The “Heartbeat Bill” was tacked onto an unrelated child abuse bill, HB 493, at the last minute. Controversial bills are often folded into more easily passible legislation but the pairing of the anti-abortion bill with the child abuse bill is a disturbingly ironic example of this practice because the “Heartbeat Bill” does not include exceptions for abortions in the case of incest or rape. Similar bills had been considered by Ohio state legislators in other years but failed to pass the senate. However, now that we are moving out of the Obama years and into the reign of Trump, state legislators are more confident in their ability to pass such amendments. Following the vote to pass the “Heartbeat Bill,” Ohio Senate President, Keith Faber stated, “A new President, new Supreme Court justice appointees change the dynamic, there was a consensus in our caucus to move forward…I think it has a better chance than it had before.”

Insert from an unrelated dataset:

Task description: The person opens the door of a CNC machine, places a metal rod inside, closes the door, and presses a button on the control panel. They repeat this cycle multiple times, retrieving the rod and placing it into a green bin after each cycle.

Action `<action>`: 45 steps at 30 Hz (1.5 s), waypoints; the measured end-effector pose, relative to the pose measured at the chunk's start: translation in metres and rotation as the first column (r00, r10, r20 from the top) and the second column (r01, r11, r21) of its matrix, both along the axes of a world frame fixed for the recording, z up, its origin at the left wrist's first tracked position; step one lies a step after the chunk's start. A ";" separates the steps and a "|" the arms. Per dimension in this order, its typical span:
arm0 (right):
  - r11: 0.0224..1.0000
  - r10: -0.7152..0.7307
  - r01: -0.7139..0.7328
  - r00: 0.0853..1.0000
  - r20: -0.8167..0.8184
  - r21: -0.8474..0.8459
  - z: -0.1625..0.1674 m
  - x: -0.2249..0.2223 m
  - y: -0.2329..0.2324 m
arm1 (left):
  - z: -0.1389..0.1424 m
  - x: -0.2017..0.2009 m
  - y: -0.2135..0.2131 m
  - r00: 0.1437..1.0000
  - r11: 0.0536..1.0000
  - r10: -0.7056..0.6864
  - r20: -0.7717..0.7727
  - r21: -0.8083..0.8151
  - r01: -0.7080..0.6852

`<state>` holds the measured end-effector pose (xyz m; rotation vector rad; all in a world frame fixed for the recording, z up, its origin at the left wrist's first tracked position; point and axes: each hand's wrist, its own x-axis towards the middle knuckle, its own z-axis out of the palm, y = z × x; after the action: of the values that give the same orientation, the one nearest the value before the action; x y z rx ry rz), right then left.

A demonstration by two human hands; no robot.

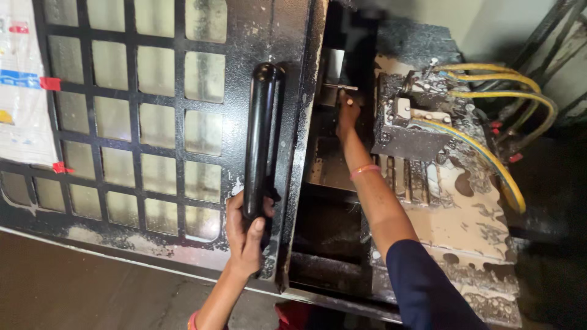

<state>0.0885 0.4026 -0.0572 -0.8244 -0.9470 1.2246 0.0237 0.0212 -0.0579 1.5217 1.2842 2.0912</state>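
In the head view, a black, gridded metal machine door (153, 122) with small frosted panes is seen from above, pulled a little aside from the opening beside it. A long, glossy black tubular handle (263, 134) is mounted upright along the door's edge. The lower end of this handle is grasped by the left hand (246, 235), with the fingers wrapped around the tube and the thumb laid over its front.

The right arm is stretched through the gap into the dark, grimy machine interior (333, 183). A thin pink band (365, 170) is worn on that wrist, and a dark blue sleeve (425, 287) covers the upper arm. The right hand (347, 115) is held far inside, just below a short, slim metal rod (340, 87) that projects sideways from a pale fixture; the fingertips appear to be touching or pinching it, but whether it is truly gripped cannot be told from this angle.

To the right of the arm, a soiled metal housing (452, 201) with flaking pale coating is seen, and several yellow hoses (498, 91) are looped across its top. On the far left of the door, a white printed sheet (21, 85) is fixed with strips of red tape (50, 84).
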 end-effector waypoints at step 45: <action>0.954 -0.102 0.155 0.972 -0.210 0.255 -0.047 0.000 0.054 | 0.022 -0.002 -0.003 0.940 0.983 0.165 -0.298 -0.022 -0.180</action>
<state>0.0888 0.4562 -0.1041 -0.5302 -0.8629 1.0150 0.0215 0.0184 -0.0362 1.8124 1.6137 1.9674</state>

It is unclear whether Governor Kasich will pass the “Heartbeat Bill.” In the past he has expressed doubt as to whether such a law would be constitutional, however, his political record paints him as staunchly anti-abortion, although he has stated that there should be exceptions for rape or incest. While many Republicans and Democrats would have preferred Kasich to Trump for president, the Ohio Governor is actually much more clearcut on his pro-life stance. When it comes to reproductive rights, Kasich’s political record is almost as threatening to women as that of Vice President-elect, Mike Pence, who cut Planned Parenthood funding in Indiana and believes there is a difference between normal rape and “forcible rape.” Since 2011, Kasich has signed sixteen measures that cut funds for organizations that provided family planning and abortions. In his time as governor, almost half of the Ohio clinics that provided abortions have closed.
— ACLU of Ohio (@acluohio) December 7, 2016
Even if he does not pass the “Heartbeat Bill, “there is another anti-abortion measure in Ohio that is vying for space on the governor’s desk. SB 127 is another time-based abortion ban. It would criminalize most abortions after twenty weeks (currently Ohio’s limit is twenty-four weeks). It has been passed by the Senate is currently waiting to be voted on in the House of Representatives.
If Kasich does approve the “Heartbeat Bill” it would go into law early in 2017. Next year may end up being an extremely busy year for the ACLU, the Ohio chapter of the organization has vowed to take legal measures against the bill if it were to go into effect.
Sign a petition to Kasich to veto the “Heartbeat Bill” here and support the organizations that are fighting to product women’s reproductive rights. Head over to the official websites of Planned Parenthood, the Center for Reproductive Rights, and the American Civil Liberties Union, to learn about how you can help.
*Update: As of December 13th, Senator Kasich vetoed the “Hearbeat Bill” but signed SB 127, the twenty-week ban.